- Origin: Milpitas, California
- Genres: A cappella
- Occupations: Recording, mixing and mastering engineer
- Years active: 1985–present
- Website: billhareacappella.com

= Bill Hare =

Pioneering a cappella audio engineer

Bill Hare is an American Grammy Award-winning audio engineer known for pioneering contemporary recording techniques in a cappella. He was the first to record voices individually, and the first to mic singers exactly as one would mic instruments. Over the course of his career, Hare has become well known for his outsize role in shaping the sound of recorded a cappella. Industry observers have called him the "patriarch" and "the Dr. Dre" of a cappella recording. Deke Sharon, founder and longtime president of the Contemporary A Cappella Society, wrote of Hare's influence in 2018: "The sound of contemporary recorded a cappella owes more to his technique, style, and pioneering than any other person."

== Career ==

=== Early years (1980s–1992) ===

Hare began his career playing bass, which he had studied while in college at San Jose State University. At the beginning of the 1980s, Hare began working with a professional recording studio in the San Francisco Bay Area as a session musician. In 1984, Hare purchased part ownership in the studio, and began his first work as a recording, mixing and mastering engineer. In these first few years, he recorded some a cappella music, but generally choral, barbershop, and jazz rather than "a cappella" in its contemporary sense.

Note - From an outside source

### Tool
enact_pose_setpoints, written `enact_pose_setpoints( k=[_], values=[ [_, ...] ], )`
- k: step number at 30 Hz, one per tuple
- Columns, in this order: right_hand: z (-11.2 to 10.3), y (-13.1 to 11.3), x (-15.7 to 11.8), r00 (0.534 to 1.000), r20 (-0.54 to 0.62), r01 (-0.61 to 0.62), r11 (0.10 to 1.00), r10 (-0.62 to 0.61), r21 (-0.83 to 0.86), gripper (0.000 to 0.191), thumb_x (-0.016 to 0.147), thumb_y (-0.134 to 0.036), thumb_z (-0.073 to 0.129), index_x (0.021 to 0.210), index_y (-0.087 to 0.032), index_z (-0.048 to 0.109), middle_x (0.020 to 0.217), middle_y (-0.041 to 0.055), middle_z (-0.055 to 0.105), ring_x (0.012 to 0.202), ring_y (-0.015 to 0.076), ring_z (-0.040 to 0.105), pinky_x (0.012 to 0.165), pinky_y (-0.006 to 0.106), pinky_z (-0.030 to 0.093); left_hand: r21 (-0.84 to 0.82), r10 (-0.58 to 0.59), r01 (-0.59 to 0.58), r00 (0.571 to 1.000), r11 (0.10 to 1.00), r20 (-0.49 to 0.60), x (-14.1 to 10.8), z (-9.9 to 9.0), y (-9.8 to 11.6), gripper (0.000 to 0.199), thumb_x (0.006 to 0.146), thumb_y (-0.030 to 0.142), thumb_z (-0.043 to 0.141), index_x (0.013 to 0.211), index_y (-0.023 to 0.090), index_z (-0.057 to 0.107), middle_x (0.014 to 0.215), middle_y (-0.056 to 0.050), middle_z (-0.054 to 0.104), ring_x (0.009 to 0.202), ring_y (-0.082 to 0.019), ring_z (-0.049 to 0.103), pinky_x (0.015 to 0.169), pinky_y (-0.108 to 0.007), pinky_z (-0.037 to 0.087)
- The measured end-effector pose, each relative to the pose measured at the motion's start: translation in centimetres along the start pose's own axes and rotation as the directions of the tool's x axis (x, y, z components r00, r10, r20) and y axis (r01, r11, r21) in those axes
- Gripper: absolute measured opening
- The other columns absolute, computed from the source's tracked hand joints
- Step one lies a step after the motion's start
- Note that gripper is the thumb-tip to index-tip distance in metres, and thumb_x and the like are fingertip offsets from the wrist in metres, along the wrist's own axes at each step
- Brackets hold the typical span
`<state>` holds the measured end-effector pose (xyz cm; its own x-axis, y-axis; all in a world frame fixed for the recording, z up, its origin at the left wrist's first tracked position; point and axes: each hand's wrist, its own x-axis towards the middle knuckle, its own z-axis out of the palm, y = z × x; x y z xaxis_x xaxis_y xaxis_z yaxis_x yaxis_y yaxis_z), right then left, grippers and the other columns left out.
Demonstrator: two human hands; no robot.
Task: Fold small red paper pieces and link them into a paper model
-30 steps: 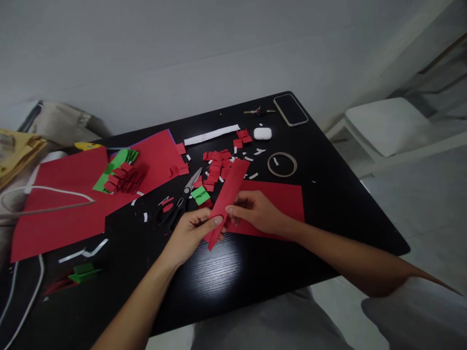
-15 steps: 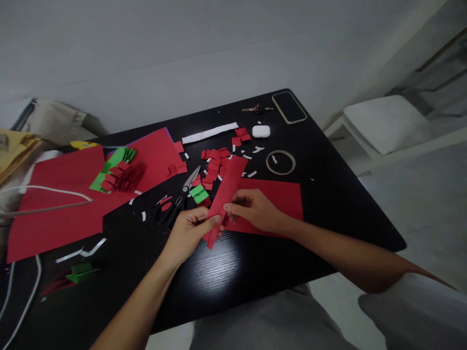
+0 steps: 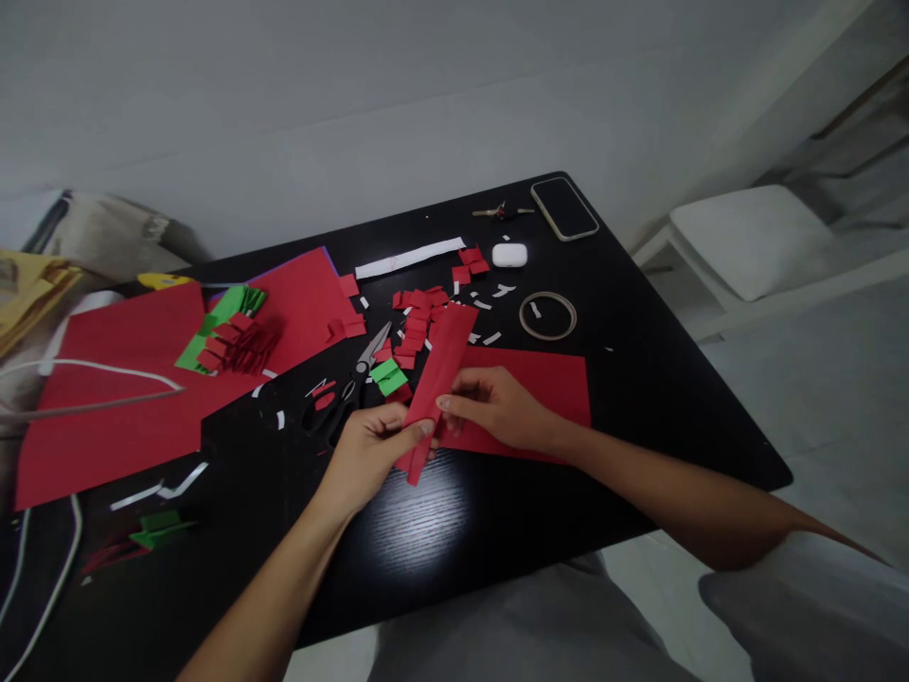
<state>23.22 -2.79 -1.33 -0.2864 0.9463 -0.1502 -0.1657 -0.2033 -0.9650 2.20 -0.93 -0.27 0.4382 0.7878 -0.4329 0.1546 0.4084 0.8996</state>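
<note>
Between my two hands is a folded strip of red paper [image 3: 445,355], tilted with its far end up and to the right. My left hand [image 3: 376,450] pinches its lower part, thumb on top and fingers behind. Partway up, my right hand [image 3: 493,407] grips the right edge between thumb and fingers. Under the right hand lies a red sheet [image 3: 554,384] on the black table. Black-handled scissors [image 3: 351,388] rest left of the strip, beside a small folded green piece [image 3: 389,377]. Behind the strip is a pile of small folded red pieces [image 3: 418,327].
Larger red sheets [image 3: 114,407] cover the left side, with a green-and-red folded bundle [image 3: 238,332] on them. A tape ring [image 3: 547,316], a white earbud case [image 3: 509,255], keys [image 3: 504,211] and a phone [image 3: 564,208] lie at the back right. A white cable [image 3: 61,578] runs along the left.
The red strip has turned very slightly in my fingers, its far end shifting a little left. Both hands keep their grip in nearly the same place.
</note>
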Motion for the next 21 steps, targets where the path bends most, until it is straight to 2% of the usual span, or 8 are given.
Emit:
enact_pose_setpoints(
  k=[4, 10, 14, 21],
  values=[
    [0.19, 0.36, 0.02, 1.0, 0.004, -0.02, 0.999, 0.019, 0.03, 0.021, 0.088, -0.034, 0.074, 0.084, -0.014, 0.071, 0.071, 0.0015, 0.071, 0.065, 0.0137, 0.067, 0.066, 0.027, 0.055, 0.002, 0.009, -0.009, 1.0, 1.0, 0.011, 0.03, -0.05, -0.14, 0.021, 0.079, 0.037, 0.084, 0.078, 0.016, 0.079, 0.072, -0.003, 0.076, 0.065, -0.013, 0.068, 0.064, -0.021, 0.054],
    [0.55, 0.67, -0.07, 0.993, 0.087, -0.081, 0.996, 0.077, 0.047, 0.028, 0.086, -0.04, 0.076, 0.089, -0.013, 0.073, 0.075, 0.0028, 0.072, 0.065, 0.0141, 0.067, 0.065, 0.027, 0.056, -0.022, 0.021, -0.02, 0.999, 1.0, 0.037, 0.01, 0.01, -0.16, 0.017, 0.077, 0.031, 0.085, 0.078, 0.015, 0.078, 0.072, -0.002, 0.076, 0.065, -0.013, 0.068, 0.066, -0.021, 0.054],
    [0.29, 0.29, -0.08, 0.994, 0.07, -0.085, 0.996, 0.084, 0.006, 0.025, 0.088, -0.038, 0.074, 0.087, -0.013, 0.071, 0.076, 0.0032, 0.072, 0.068, 0.0151, 0.069, 0.069, 0.028, 0.057, -0.025, -0.01, 0.011, 0.999, 1.0, 0.047, 0.19, -0.04, -0.29, 0.019, 0.078, 0.033, 0.084, 0.081, 0.015, 0.078, 0.072, -0.002, 0.076, 0.064, -0.013, 0.067, 0.063, -0.021, 0.054],
    [-0.42, 0.16, 0.3, 0.999, 0.018, -0.047, 0.998, 0.047, -0.029, 0.021, 0.09, -0.034, 0.072, 0.084, -0.014, 0.069, 0.075, 0.0031, 0.073, 0.068, 0.0148, 0.07, 0.069, 0.029, 0.058, -0.071, 0.002, 0.002, 0.998, 0.997, 0.063, 0.41, -0.05, -0.49, 0.026, 0.08, 0.038, 0.082, 0.077, 0.014, 0.072, 0.074, -0.003, 0.074, 0.061, -0.014, 0.066, 0.06, -0.024, 0.057]
  ],
)
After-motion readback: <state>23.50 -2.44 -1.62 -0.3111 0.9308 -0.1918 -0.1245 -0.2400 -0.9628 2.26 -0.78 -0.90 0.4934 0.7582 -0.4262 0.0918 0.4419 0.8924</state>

His career took a turn toward a cappella in 1988, when the Stanford Mendicants were referred to Hare to record their 1988–89 album Aquapella. Their 1990 follow-up album together earned the attention of Deke Sharon in Boston, who had heard the album and who wrote Hare a letter describing his new a cappella society (what would become the Contemporary A Cappella Society, also known as CASA). Hare soon began working with other Stanford a cappella groups, developing new techniques along the way. In a 2019 interview, Hare described the circumstances under which he developed his new recording techniques with collegiate a cappella groups:

"An a cappella group came to the studio... At first I thought it was really weird—why would you do this to pop music? [But] the people were really cool, and over the years, it gave me a lot more creative control. The groups were willing to be experimented on... I developed a lot of the techniques that people still use now just by the seat of my pants, and we had fun creating new things."

Chief among Hare's innovations was recording each voice with its own microphones. Recording in those days on analog tape, modern techniques such as recording individual parts to a click track and editing them together did not yet exist.

It was his engineering for the Stanford Fleet Street Singers' 1992 album 50-Minute Fun Break that landed him on the map for good. A critic from the Recorded A Cappella Review Board wrote of the album: "Of all of the collegiate albums I have heard, this is the one that I would recommend most readily. If I could have only one collegiate album, this would be it." The album's engineering polarized critics: One said, "[Fleet Street's] studio engineering work is incredible", and a second said, "This is technically one of the best albums I've heard from the collegiate scene", but other critics panned the studio work, calling it "unnatural", "intrusive", and "strange". At the Contemporary A Cappella Recording Awards (CARAs) the next year, the album won awards in five categories, including Best Mixing and Engineering for Hare. Sharon wrote in a statement for CASA that the album had "the best engineering we've ever heard on any collegiate album. Ever." In a 2019 podcast, Sharon recalled, "It was so exemplary, it was so ahead of its time, that [Hare] just walked away with a special award in best engineering."

=== Later years (1993–present) ===
Hare's influence in the recorded a cappella world expanded (even as he continued recording orchestral and concert band albums on the side). With his trendsetting work, Hare began earning a cappella-related awards at a steady clip. In 1999, Stanford University a cappella groups were nominated for a record 14 Contemporary A Cappella Recording Awards for their new albums. Hare had produced nearly all of them.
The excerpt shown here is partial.